**Requirement**
Although the records contain pictures, only their text should be reproduced, exactly as written.

**Records from a dataset**
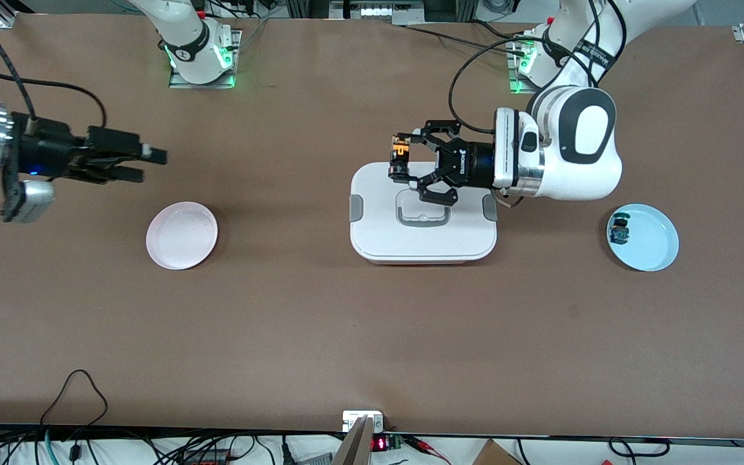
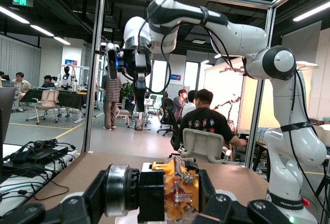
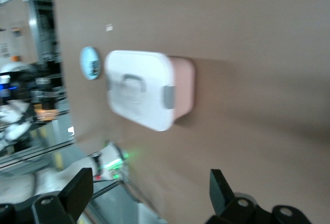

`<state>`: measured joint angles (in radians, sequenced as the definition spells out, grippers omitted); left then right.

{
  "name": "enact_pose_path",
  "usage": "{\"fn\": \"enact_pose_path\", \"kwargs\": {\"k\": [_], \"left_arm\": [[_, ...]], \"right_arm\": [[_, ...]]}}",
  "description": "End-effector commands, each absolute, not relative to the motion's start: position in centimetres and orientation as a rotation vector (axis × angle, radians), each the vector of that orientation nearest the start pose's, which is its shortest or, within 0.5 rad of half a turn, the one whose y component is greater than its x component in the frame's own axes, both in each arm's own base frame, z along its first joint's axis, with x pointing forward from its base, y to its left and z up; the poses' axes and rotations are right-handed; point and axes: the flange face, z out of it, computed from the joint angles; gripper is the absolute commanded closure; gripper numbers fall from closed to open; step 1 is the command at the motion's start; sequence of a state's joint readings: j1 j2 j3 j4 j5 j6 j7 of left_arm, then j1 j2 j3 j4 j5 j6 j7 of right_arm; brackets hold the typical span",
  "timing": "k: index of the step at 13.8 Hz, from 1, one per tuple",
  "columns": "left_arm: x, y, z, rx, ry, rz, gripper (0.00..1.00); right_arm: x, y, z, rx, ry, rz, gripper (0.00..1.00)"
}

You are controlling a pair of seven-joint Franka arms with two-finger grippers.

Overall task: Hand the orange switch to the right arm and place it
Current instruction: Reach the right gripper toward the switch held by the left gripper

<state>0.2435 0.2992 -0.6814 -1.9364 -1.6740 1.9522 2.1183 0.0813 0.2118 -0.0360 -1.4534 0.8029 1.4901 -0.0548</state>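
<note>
Two claws: left claw (image 1: pixel 409 169) clamps orange switch (image 1: pixel 400 157) above lunch box (image 1: pixel 423 242); right claw (image 1: pixel 146 164) open, arm cropped.

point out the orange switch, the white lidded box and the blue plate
orange switch (image 1: pixel 400 157), front view, on its orange face, held in the left pincer (image 1: pixel 411 169)
white lidded box (image 1: pixel 382 232), front view, on bare lid
blue plate (image 1: pixel 659 242), front view, on bare inside
</note>
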Motion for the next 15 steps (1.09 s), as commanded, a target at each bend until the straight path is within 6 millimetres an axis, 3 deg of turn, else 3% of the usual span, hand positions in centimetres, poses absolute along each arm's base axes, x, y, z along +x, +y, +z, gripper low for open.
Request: {"fn": "enact_pose_path", "kwargs": {"k": [1,4,5,6,10,15], "left_arm": [[53.9,-29.3,42.4,1.219,-1.09,1.131,1.0],[53.9,-29.3,42.5,1.218,-1.079,1.137,1.0],[53.8,-29.4,42.6,1.215,-1.08,1.135,1.0],[53.8,-29.5,42.5,1.214,-1.076,1.134,1.0],[54.0,-29.5,42.8,1.212,-1.051,1.149,1.0],[54.0,-29.5,42.8,1.212,-1.047,1.151,1.0]], "right_arm": [[60.9,16.4,57.2,-2.183,-0.084,0.248,0.0],[62.1,21.0,53.5,-1.95,0.056,0.303,0.0],[61.8,23.1,51.4,-1.911,0.127,0.285,0.0],[61.4,24.7,50.7,-1.874,0.153,0.283,0.0],[59.5,29.9,47.9,-1.746,0.219,0.361,0.0],[57.6,35.4,47.0,-1.7,0.253,0.366,0.0]]}}
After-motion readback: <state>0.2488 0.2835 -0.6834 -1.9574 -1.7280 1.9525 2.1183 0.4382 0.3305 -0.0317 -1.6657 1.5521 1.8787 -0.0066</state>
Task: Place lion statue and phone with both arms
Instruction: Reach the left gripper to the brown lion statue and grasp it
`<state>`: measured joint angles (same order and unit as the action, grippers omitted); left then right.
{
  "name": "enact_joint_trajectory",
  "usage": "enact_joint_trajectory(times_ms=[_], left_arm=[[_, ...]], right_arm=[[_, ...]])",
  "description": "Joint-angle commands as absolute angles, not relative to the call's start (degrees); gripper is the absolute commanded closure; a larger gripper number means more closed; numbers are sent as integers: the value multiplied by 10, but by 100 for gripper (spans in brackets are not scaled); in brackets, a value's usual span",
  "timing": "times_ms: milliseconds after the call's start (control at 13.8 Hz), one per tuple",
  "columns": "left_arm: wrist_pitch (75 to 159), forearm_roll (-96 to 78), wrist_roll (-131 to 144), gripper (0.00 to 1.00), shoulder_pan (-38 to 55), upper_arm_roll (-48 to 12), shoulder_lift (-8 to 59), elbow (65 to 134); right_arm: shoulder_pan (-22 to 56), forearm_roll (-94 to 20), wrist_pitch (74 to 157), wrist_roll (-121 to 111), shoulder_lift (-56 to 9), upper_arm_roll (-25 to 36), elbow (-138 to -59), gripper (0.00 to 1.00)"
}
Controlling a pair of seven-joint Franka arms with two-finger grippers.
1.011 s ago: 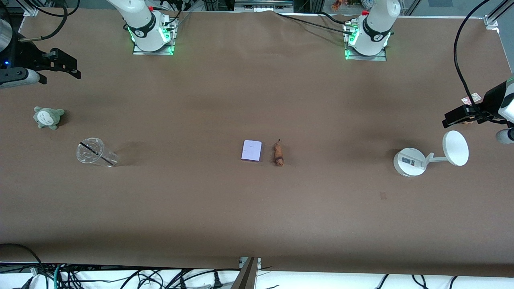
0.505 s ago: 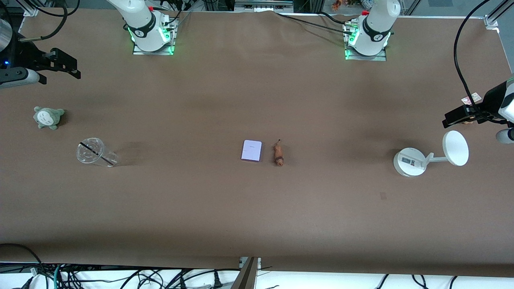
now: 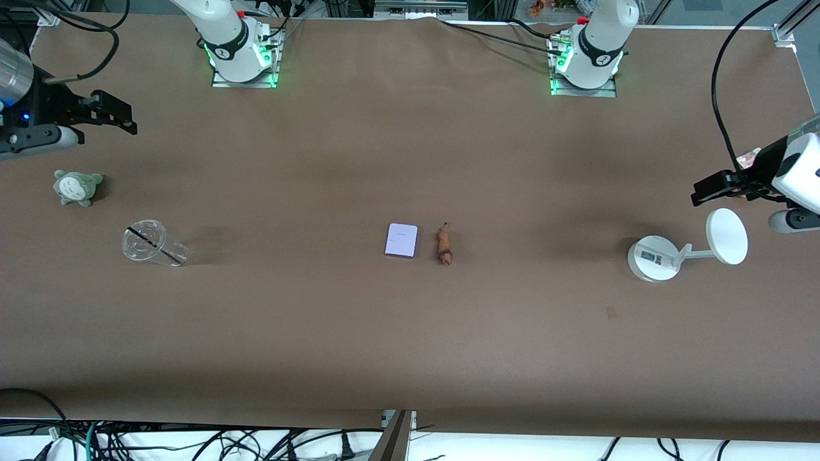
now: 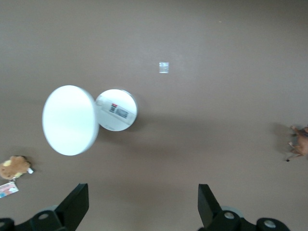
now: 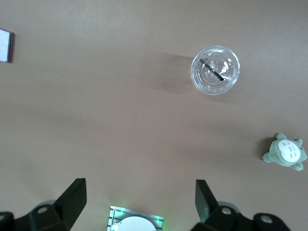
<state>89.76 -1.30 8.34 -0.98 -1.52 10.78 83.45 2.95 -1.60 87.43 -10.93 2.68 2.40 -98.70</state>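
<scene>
The phone (image 3: 401, 240), a flat pale lavender rectangle, lies at the table's middle. The lion statue (image 3: 444, 244), a small orange-brown figurine, lies just beside it toward the left arm's end. My left gripper (image 3: 706, 189) is open and empty in the air at the left arm's end, over the table beside the white stand. Its wrist view (image 4: 143, 207) shows the lion statue (image 4: 301, 142) at the edge. My right gripper (image 3: 123, 118) is open and empty in the air at the right arm's end. Its wrist view (image 5: 139, 202) shows the phone (image 5: 5, 44) at the edge.
A white round-based stand (image 3: 653, 257) with a disc (image 3: 727, 236) stands under the left gripper. A brown plush (image 4: 14, 167) with a tag lies near it. A clear cup (image 3: 146, 242) and a grey-green plush (image 3: 77, 187) sit at the right arm's end.
Both grippers have shifted a little toward the table's middle. The phone and the lion statue have not moved.
</scene>
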Motion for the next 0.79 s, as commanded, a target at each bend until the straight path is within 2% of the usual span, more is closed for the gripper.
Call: enact_joint_trajectory(times_ms=[0,144,361,722], left_arm=[[898,-60,120,0,13,-12,141,817],[913,-61,167,0,53,-12,159,817],[990,-55,258,0,123,-12,176,830],[1134,-54,333,0,226,-12,281,830]], right_arm=[[31,-25,881,-126,0,18,-972,0],[35,-26,898,-121,-9,18,-972,0],[55,-26,939,-117,-35,17,-972,0],[76,-27,984,-109,-76,17,-972,0]])
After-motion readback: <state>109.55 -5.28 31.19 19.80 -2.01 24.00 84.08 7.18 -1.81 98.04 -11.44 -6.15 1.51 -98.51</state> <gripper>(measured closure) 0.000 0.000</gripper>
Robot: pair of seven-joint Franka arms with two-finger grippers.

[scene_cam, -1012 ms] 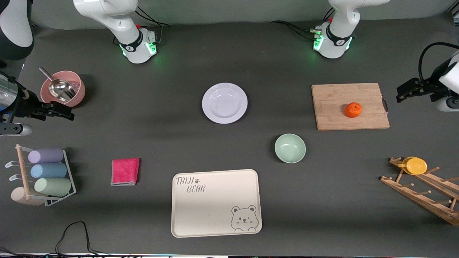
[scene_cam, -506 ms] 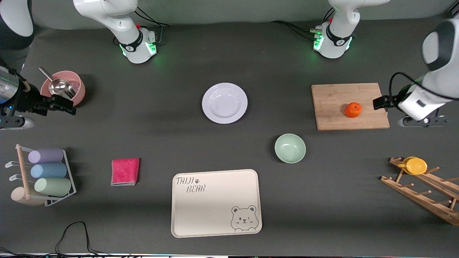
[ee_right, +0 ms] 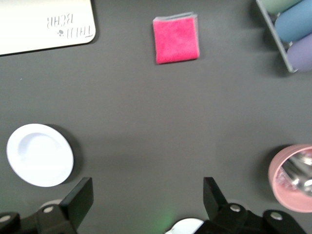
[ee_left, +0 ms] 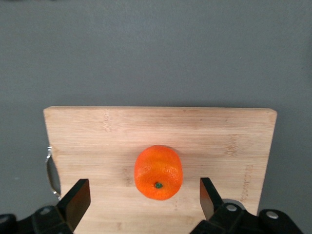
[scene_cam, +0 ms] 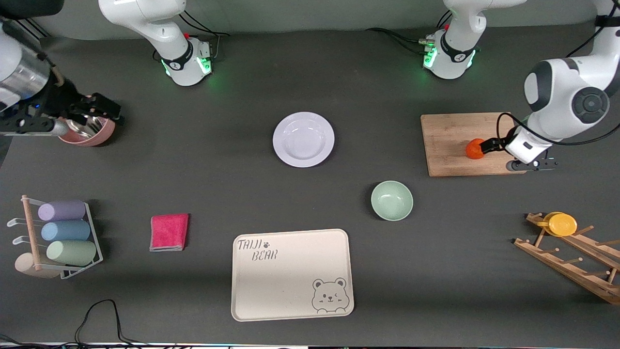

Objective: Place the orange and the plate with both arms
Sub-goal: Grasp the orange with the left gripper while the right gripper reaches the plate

**Output for this exercise**
`<state>`: measured joint angles (in radians, sequenced as the definition spells out, grippers omitted); left then right.

{
  "name": "enact_pose_path",
  "usage": "{\"fn\": \"enact_pose_path\", \"kwargs\": {\"k\": [_], \"left_arm\": [[_, ...]], \"right_arm\": [[_, ...]]}}",
  "description": "End-effector commands, each absolute, not relative to the motion's start: position in centimetres and orientation as a rotation vector (axis × angle, radians), each the vector of that orientation nearest the start pose's, which is its shortest or, within 0.5 rad of half a turn, the one whose y component is greater than its x component in the frame's own axes, both in each arm's own base frame, z along its first joint's axis, with x pointing forward from its base, y to its left and z up; the poses' axes and rotations are right-handed; point and axes: the flange face, z out of it, computed from the joint angles; gripper is the absolute commanded closure; gripper numbers fall from closed to open; step 1 is the command at the motion's start; sequence of a state's joint readings: j1 j2 j3 j4 j5 j6 j7 of left_arm, then j1 j2 j3 j4 j5 j6 j7 of right_arm; brackets hold the typical span",
  "timing": "k: index of the step at 13.8 Hz, from 1, one per tuple",
  "columns": "left_arm: x, y, z, rx, ry, rz, gripper (0.00..1.00); right_arm: x, y, z, rx, ry, rz, gripper (0.00..1.00)"
}

You are controlling a pair of seven-joint Franka arms with two-finger grippers.

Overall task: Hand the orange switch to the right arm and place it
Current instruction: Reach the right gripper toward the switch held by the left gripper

<state>0.2435 0.2992 -0.6814 -1.9364 -1.6740 1.9522 2.1183 0.0813 0.2118 -0.0360 -1.4534 0.8029 1.4901 -0.0548</state>
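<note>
Two claws: left claw (image 1: pixel 409 169) clamps orange switch (image 1: pixel 400 157) above lunch box (image 1: pixel 423 242); right claw (image 1: pixel 146 164) open, arm cropped.

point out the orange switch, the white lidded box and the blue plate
orange switch (image 1: pixel 400 157), front view, on its orange face, held in the left pincer (image 1: pixel 411 169)
white lidded box (image 1: pixel 382 232), front view, on bare lid
blue plate (image 1: pixel 659 242), front view, on bare inside
</note>
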Motion for the next 15 steps (1.09 s), as commanded, a target at each bend until the straight path is within 6 millimetres an axis, 3 deg of turn, else 3% of the usual span, hand positions in centimetres, poses absolute along each arm's base axes, x, y, z along +x, +y, +z, gripper low for open.
Request: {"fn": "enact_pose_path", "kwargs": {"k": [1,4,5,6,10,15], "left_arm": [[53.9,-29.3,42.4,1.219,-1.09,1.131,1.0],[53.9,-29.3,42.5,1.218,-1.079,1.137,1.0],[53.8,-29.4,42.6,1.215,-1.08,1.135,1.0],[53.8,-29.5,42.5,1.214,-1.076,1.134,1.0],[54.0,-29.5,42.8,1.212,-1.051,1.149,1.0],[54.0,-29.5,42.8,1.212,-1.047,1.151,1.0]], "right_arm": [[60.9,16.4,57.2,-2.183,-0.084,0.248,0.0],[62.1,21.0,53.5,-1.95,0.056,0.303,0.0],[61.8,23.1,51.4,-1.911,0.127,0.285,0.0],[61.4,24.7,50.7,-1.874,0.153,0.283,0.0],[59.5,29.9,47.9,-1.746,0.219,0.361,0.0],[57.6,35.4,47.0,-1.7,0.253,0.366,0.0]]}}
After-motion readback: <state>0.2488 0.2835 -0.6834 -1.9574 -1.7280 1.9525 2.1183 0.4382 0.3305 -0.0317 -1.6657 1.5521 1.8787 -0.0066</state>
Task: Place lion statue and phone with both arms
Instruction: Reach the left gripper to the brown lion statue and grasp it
`<state>`: measured joint angles (same order and unit as the action, grippers omitted); left then right.
{
  "name": "enact_joint_trajectory",
  "usage": "enact_joint_trajectory(times_ms=[_], left_arm=[[_, ...]], right_arm=[[_, ...]])",
  "description": "Joint-angle commands as absolute angles, not relative to the call's start (degrees); gripper is the absolute commanded closure; a larger gripper number means more closed; numbers are sent as integers: the value multiplied by 10, but by 100 for gripper (spans in brackets are not scaled); in brackets, a value's usual span",
  "timing": "times_ms: milliseconds after the call's start (control at 13.8 Hz), one per tuple",
  "columns": "left_arm: wrist_pitch (75 to 159), forearm_roll (-96 to 78), wrist_roll (-131 to 144), gripper (0.00 to 1.00), shoulder_pan (-38 to 55), upper_arm_roll (-48 to 12), shoulder_lift (-8 to 59), elbow (65 to 134); right_arm: shoulder_pan (-22 to 56), forearm_roll (-94 to 20), wrist_pitch (74 to 157), wrist_roll (-121 to 111), shoulder_lift (-56 to 9), upper_arm_roll (-25 to 36), elbow (-138 to -59), gripper (0.00 to 1.00)"
}
Controlling a pair of seven-joint Franka arms with two-finger grippers.
1.011 s ago: 
0.505 s ago: 
now: 
now: 
now: 
<state>89.76 -1.30 8.34 -0.98 -1.52 10.78 83.45 2.95 -1.60 87.43 -10.93 2.68 2.40 -98.70</state>
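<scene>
The phone (image 3: 401, 240), a flat pale lavender rectangle, lies at the table's middle. The lion statue (image 3: 444, 244), a small orange-brown figurine, lies just beside it toward the left arm's end. My left gripper (image 3: 706, 189) is open and empty in the air at the left arm's end, over the table beside the white stand. Its wrist view (image 4: 143, 207) shows the lion statue (image 4: 301, 142) at the edge. My right gripper (image 3: 123, 118) is open and empty in the air at the right arm's end. Its wrist view (image 5: 139, 202) shows the phone (image 5: 5, 44) at the edge.
A white round-based stand (image 3: 653, 257) with a disc (image 3: 727, 236) stands under the left gripper. A brown plush (image 4: 14, 167) with a tag lies near it. A clear cup (image 3: 146, 242) and a grey-green plush (image 3: 77, 187) sit at the right arm's end.
Both grippers have shifted a little toward the table's middle. The phone and the lion statue have not moved.
</scene>
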Motion for the next 0.79 s, as commanded, a target at each bend until the straight path is within 2% of the usual span, more is closed for the gripper.
Call: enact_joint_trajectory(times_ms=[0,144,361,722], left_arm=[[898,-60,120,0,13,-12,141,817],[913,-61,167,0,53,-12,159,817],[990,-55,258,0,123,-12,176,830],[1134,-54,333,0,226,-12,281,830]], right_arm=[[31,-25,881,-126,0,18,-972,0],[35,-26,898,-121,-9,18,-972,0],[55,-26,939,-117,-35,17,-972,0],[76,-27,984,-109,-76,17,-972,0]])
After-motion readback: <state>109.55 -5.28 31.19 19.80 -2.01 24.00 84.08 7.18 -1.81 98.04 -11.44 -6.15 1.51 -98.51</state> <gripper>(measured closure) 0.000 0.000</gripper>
Robot: pair of seven-joint Franka arms with two-finger grippers.

[scene_cam, -1012 ms] 
[scene_cam, -506 ms] 
[ee_right, +0 ms] 
[ee_left, +0 ms] 
[scene_cam, +0 ms] 

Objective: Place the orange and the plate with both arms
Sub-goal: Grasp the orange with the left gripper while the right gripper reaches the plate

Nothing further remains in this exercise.